> **DATA SHOWN**
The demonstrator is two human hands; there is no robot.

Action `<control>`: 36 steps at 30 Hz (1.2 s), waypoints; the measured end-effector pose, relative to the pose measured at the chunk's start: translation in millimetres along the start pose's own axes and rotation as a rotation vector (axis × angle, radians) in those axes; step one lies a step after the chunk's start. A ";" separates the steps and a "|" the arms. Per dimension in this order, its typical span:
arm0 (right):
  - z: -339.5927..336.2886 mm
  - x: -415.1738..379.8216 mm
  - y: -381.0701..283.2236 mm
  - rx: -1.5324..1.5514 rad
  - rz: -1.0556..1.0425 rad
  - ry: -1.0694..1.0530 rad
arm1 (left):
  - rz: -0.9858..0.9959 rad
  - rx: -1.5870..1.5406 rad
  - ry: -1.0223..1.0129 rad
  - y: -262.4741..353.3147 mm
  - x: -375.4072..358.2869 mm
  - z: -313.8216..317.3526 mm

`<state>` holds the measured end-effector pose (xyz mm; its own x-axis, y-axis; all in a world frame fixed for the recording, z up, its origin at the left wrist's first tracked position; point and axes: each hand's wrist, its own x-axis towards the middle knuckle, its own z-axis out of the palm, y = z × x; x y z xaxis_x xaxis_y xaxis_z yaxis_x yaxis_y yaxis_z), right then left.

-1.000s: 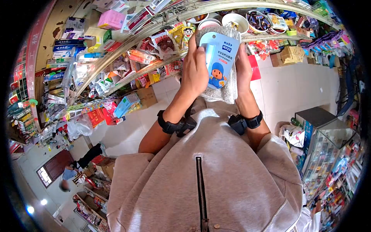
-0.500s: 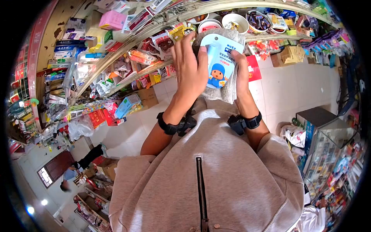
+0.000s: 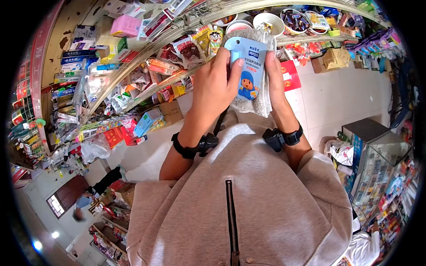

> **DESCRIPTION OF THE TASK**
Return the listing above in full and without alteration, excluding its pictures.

> **ANSWER SPACE**
The demonstrator is two human hands; there is no robot.

Action `<control>`: 36 steps at 30 Hz (1.2 s), waypoints; the measured end-effector pose, relative to the pose measured at the chunk's start: translation in millimetres along the start pose's own axes and rotation as a rotation vector (axis × angle, radians) in those axes; step one lies a step after the chunk's start. A ";" separates the steps and a "|" the arms. Per dimension in this order, its typical span:
arm0 (right):
  - z: -339.5927..336.2886 mm
  - x: -415.1738..379.8216 mm
  - y: -381.0701..283.2236 mm
  - rx: -1.5324..1.5514 rad
  - rz: -1.0556..1.0425 rad
  - ry: -1.0694..1.0530 rad
arm1 (left):
  - rz: -0.9858..0.9959 rad
  - rx: -1.5870..1.5406 rad
  - ry: -1.0223..1.0129 rad
  - y: -262.4741..353.3147 mm
  - x: -375.4072..358.2869 mm
  - z: -313.8216..317.3526 mm

`<state>` holds the measured end-effector pose (xyz mm; its own x-axis, y-axis; all in a world frame fixed for the recording, z up, its origin at the left wrist's first tracked position; point and axes: each hand's wrist, its own x-axis towards the middle knuckle, its own z-axis out of the palm, y = z × x; x y z xaxis_x xaxis_y xaxis_z yaxis_x yaxis_y yaxis_z), right then left.

-1.000s: 
-0.500s: 
+0.000s: 

What the exercise required is now done.